— DIRECTIONS —
Please set down, unchanged, each line from the one with "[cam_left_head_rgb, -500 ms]" to the final line of the data below, both included. Drop the pictures.

— PROVIDED DATA —
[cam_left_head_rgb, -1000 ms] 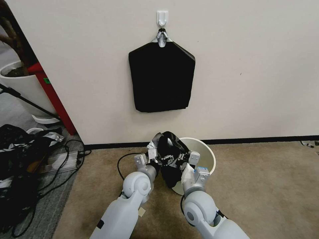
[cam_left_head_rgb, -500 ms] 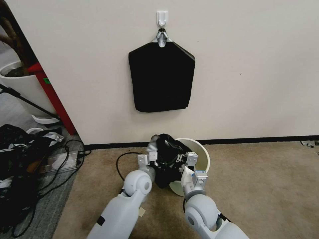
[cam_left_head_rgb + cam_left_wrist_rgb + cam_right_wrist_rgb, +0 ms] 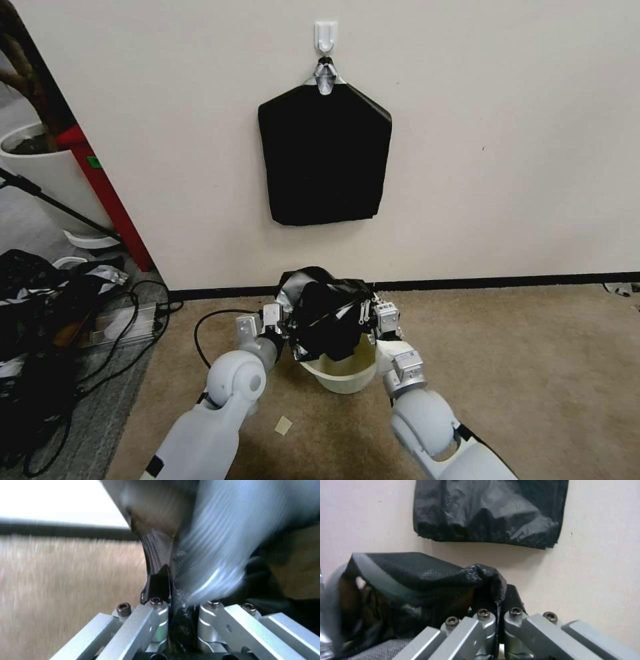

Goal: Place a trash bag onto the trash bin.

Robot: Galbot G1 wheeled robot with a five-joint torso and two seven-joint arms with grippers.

— COMPLETED EXERCISE —
[cam_left_head_rgb, -500 ms] 
[cam_left_head_rgb + cam_left_wrist_rgb + cam_right_wrist_rgb, +0 ms] 

Goal: Place a trash bag onto the trash bin.

Robot: Galbot G1 wheeled robot with a five-joint torso and two seven-joint arms with grippers.

Nothing further is required of this output.